Produce an exact transcription of the listing below, omitting the pictures.

****************

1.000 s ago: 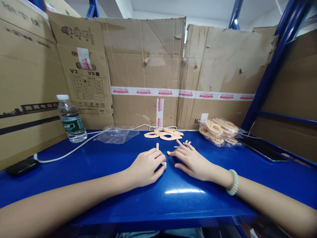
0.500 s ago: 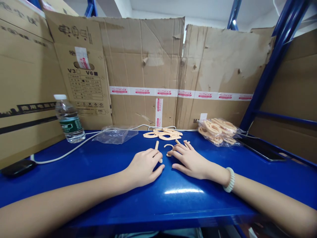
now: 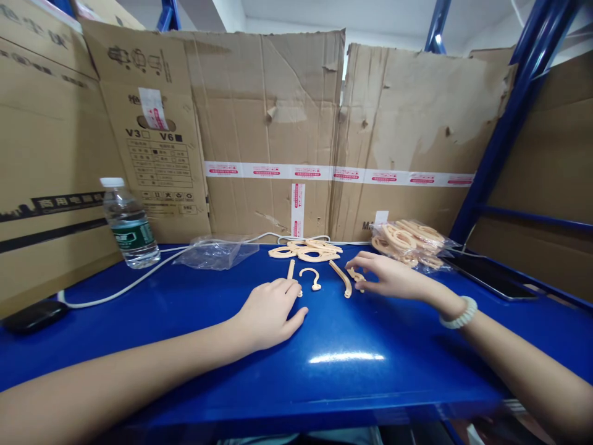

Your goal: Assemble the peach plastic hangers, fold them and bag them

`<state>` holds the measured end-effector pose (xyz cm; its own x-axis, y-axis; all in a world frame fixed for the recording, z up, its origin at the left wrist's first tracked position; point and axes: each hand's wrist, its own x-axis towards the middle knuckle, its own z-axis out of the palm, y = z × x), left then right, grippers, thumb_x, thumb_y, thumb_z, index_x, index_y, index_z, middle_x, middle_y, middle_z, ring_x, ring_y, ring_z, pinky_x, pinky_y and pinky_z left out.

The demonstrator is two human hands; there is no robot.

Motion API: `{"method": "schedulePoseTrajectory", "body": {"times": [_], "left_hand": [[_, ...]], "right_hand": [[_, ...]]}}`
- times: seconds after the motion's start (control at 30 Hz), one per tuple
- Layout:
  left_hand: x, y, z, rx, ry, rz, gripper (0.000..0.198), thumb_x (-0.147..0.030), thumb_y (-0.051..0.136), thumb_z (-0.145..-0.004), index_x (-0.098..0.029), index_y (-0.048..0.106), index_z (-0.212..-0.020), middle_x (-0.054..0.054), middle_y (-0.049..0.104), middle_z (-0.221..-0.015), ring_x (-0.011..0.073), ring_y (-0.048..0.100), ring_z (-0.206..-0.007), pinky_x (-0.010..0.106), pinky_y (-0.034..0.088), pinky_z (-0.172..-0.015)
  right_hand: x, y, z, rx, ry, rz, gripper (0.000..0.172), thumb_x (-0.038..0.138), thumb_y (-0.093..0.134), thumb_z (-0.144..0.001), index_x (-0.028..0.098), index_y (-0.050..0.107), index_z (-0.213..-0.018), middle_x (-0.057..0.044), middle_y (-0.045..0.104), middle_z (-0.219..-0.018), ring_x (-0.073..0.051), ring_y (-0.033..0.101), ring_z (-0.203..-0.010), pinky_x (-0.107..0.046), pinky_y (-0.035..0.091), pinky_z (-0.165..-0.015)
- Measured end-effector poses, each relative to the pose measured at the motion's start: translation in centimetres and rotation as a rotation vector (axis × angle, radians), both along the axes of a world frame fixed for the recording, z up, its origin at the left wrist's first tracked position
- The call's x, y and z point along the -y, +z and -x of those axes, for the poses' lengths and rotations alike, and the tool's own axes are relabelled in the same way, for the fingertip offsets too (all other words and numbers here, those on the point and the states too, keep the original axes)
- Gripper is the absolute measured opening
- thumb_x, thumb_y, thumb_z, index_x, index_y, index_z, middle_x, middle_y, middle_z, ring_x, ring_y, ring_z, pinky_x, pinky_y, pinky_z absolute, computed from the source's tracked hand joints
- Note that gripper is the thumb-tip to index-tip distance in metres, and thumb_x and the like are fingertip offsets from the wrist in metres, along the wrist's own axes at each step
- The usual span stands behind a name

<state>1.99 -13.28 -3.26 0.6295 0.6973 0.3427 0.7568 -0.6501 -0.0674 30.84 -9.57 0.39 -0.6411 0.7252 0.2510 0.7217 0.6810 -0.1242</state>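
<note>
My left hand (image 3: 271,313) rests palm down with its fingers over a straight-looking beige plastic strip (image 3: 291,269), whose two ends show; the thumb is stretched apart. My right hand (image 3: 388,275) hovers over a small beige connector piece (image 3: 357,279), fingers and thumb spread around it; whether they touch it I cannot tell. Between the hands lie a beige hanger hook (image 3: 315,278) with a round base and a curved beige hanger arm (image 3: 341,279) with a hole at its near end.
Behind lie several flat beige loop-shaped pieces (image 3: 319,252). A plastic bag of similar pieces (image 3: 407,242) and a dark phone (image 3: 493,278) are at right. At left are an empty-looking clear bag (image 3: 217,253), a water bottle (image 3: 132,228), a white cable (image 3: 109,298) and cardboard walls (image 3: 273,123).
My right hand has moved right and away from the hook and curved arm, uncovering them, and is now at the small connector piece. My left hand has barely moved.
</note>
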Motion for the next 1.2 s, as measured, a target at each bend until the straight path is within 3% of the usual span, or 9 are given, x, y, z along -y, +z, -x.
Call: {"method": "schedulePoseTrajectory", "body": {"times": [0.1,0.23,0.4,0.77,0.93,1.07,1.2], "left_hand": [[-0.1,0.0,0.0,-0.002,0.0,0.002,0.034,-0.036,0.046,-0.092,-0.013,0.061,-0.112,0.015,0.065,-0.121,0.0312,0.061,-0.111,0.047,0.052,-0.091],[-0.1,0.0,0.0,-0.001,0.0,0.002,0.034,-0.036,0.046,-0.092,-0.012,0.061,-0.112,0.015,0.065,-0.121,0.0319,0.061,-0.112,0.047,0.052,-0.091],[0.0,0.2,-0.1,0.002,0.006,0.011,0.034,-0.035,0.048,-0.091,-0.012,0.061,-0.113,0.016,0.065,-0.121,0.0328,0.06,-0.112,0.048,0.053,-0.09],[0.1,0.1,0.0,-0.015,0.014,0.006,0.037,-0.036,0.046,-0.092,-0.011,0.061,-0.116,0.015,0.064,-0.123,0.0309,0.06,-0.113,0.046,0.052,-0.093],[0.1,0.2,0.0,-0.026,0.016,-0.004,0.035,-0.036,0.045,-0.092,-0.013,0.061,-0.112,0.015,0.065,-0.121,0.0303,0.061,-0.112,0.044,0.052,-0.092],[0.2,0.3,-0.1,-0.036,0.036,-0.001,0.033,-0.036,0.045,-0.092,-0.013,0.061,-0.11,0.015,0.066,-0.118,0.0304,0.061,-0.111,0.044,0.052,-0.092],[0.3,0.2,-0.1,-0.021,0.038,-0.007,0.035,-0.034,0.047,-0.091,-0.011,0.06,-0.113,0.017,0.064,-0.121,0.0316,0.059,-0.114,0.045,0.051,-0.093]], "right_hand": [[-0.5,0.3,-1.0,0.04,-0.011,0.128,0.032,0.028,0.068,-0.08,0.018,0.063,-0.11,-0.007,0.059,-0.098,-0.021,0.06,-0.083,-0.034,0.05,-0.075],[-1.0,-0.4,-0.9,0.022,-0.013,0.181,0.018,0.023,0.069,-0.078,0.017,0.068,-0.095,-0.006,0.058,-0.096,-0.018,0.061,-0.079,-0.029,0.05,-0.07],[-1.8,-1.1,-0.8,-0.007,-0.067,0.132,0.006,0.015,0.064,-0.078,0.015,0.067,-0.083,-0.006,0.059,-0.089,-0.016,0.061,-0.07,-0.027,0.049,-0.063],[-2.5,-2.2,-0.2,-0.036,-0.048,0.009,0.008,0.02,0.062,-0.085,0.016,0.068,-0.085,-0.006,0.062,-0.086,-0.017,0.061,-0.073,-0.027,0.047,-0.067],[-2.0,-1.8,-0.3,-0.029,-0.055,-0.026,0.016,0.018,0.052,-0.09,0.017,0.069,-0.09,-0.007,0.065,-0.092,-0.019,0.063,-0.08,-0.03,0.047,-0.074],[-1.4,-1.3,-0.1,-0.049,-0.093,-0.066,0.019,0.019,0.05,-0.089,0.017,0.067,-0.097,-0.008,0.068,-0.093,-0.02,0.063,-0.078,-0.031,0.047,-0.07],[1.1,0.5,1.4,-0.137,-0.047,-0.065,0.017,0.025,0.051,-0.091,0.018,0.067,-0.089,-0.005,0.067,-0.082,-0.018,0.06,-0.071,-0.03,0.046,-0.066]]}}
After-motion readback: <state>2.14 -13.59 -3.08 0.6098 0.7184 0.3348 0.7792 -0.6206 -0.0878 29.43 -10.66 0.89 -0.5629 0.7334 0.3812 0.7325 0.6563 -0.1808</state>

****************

• RESPONSE AREA
1.000 s ago: 
0.500 s ago: 
now: 

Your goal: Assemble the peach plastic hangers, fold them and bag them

`<state>` holds the measured end-effector pose (xyz cm; its own x-axis, y-axis; all in a world frame fixed for the recording, z up, its origin at the left wrist's first tracked position; point and axes: each hand's wrist, its own x-axis towards the middle knuckle, its own z-axis out of the palm, y = z × x), left then right, grippers, thumb_x, thumb_y, thumb_z, index_x, index_y, index_z, middle_x, middle_y, middle_z, ring_x, ring_y, ring_z, pinky_x, pinky_y and pinky_z left out.

The demonstrator is two human hands; there is no robot.

Motion API: `{"method": "schedulePoseTrajectory", "body": {"times": [_], "left_hand": [[_, ...]], "right_hand": [[_, ...]]}}`
- times: seconds after the motion's start (control at 30 Hz), one per tuple
- Layout:
  left_hand: x, y, z, rx, ry, rz, gripper (0.000..0.198), thumb_x (-0.147..0.030), thumb_y (-0.051..0.136), thumb_z (-0.145..-0.004), index_x (-0.098..0.029), index_y (-0.048..0.106), index_z (-0.212..-0.020), middle_x (-0.054..0.054), middle_y (-0.049..0.104), middle_z (-0.221..-0.015), ring_x (-0.011..0.073), ring_y (-0.048..0.100), ring_z (-0.206..-0.007), pinky_x (-0.010..0.106), pinky_y (-0.034..0.088), pinky_z (-0.172..-0.015)
  right_hand: x, y, z, rx, ry, rz, gripper (0.000..0.172), thumb_x (-0.038..0.138), thumb_y (-0.093..0.134), thumb_z (-0.144..0.001), index_x (-0.028..0.098), index_y (-0.050..0.107), index_z (-0.213..-0.018), middle_x (-0.057..0.044), middle_y (-0.045..0.104), middle_z (-0.219..-0.018), ring_x (-0.073..0.051), ring_y (-0.033..0.101), ring_z (-0.203..-0.010), pinky_x (-0.107..0.046), pinky_y (-0.035..0.091), pinky_z (-0.165..-0.015)
- Measured end-effector poses, each relative to the pose measured at the motion's start: translation in centimetres and rotation as a rotation vector (axis × angle, radians), both along the axes of a world frame fixed for the recording, z up, its origin at the left wrist's first tracked position
- The call's x, y and z point along the -y, +z and -x of those axes, for the poses' lengths and rotations alike, and the tool's own axes are relabelled in the same way, for the fingertip offsets too (all other words and numbers here, those on the point and the states too, keep the original axes)
- Gripper is the absolute measured opening
- thumb_x, thumb_y, thumb_z, index_x, index_y, index_z, middle_x, middle_y, middle_z, ring_x, ring_y, ring_z, pinky_x, pinky_y, pinky_z absolute, computed from the source's tracked hand joints
- Note that gripper is the thumb-tip to index-tip distance in metres, and thumb_x and the like are fingertip offsets from the wrist in metres, along the wrist's own axes at each step
- The usual span stands behind a name

<state>1.99 -13.28 -3.26 0.6295 0.6973 0.3427 0.7568 -0.6501 -0.0674 30.84 -9.57 0.39 -0.6411 0.7252 0.2510 0.7217 0.6810 -0.1242</state>
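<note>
My left hand (image 3: 271,313) rests palm down with its fingers over a straight-looking beige plastic strip (image 3: 291,269), whose two ends show; the thumb is stretched apart. My right hand (image 3: 388,275) hovers over a small beige connector piece (image 3: 357,279), fingers and thumb spread around it; whether they touch it I cannot tell. Between the hands lie a beige hanger hook (image 3: 315,278) with a round base and a curved beige hanger arm (image 3: 341,279) with a hole at its near end.
Behind lie several flat beige loop-shaped pieces (image 3: 319,252). A plastic bag of similar pieces (image 3: 407,242) and a dark phone (image 3: 493,278) are at right. At left are an empty-looking clear bag (image 3: 217,253), a water bottle (image 3: 132,228), a white cable (image 3: 109,298) and cardboard walls (image 3: 273,123).
My right hand has moved right and away from the hook and curved arm, uncovering them, and is now at the small connector piece. My left hand has barely moved.
</note>
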Motion for the next 1.2 s, as measured, a target at each bend until the straight path is within 3% of the usual span, or 9 are given, x, y, z along -y, +z, -x.
Call: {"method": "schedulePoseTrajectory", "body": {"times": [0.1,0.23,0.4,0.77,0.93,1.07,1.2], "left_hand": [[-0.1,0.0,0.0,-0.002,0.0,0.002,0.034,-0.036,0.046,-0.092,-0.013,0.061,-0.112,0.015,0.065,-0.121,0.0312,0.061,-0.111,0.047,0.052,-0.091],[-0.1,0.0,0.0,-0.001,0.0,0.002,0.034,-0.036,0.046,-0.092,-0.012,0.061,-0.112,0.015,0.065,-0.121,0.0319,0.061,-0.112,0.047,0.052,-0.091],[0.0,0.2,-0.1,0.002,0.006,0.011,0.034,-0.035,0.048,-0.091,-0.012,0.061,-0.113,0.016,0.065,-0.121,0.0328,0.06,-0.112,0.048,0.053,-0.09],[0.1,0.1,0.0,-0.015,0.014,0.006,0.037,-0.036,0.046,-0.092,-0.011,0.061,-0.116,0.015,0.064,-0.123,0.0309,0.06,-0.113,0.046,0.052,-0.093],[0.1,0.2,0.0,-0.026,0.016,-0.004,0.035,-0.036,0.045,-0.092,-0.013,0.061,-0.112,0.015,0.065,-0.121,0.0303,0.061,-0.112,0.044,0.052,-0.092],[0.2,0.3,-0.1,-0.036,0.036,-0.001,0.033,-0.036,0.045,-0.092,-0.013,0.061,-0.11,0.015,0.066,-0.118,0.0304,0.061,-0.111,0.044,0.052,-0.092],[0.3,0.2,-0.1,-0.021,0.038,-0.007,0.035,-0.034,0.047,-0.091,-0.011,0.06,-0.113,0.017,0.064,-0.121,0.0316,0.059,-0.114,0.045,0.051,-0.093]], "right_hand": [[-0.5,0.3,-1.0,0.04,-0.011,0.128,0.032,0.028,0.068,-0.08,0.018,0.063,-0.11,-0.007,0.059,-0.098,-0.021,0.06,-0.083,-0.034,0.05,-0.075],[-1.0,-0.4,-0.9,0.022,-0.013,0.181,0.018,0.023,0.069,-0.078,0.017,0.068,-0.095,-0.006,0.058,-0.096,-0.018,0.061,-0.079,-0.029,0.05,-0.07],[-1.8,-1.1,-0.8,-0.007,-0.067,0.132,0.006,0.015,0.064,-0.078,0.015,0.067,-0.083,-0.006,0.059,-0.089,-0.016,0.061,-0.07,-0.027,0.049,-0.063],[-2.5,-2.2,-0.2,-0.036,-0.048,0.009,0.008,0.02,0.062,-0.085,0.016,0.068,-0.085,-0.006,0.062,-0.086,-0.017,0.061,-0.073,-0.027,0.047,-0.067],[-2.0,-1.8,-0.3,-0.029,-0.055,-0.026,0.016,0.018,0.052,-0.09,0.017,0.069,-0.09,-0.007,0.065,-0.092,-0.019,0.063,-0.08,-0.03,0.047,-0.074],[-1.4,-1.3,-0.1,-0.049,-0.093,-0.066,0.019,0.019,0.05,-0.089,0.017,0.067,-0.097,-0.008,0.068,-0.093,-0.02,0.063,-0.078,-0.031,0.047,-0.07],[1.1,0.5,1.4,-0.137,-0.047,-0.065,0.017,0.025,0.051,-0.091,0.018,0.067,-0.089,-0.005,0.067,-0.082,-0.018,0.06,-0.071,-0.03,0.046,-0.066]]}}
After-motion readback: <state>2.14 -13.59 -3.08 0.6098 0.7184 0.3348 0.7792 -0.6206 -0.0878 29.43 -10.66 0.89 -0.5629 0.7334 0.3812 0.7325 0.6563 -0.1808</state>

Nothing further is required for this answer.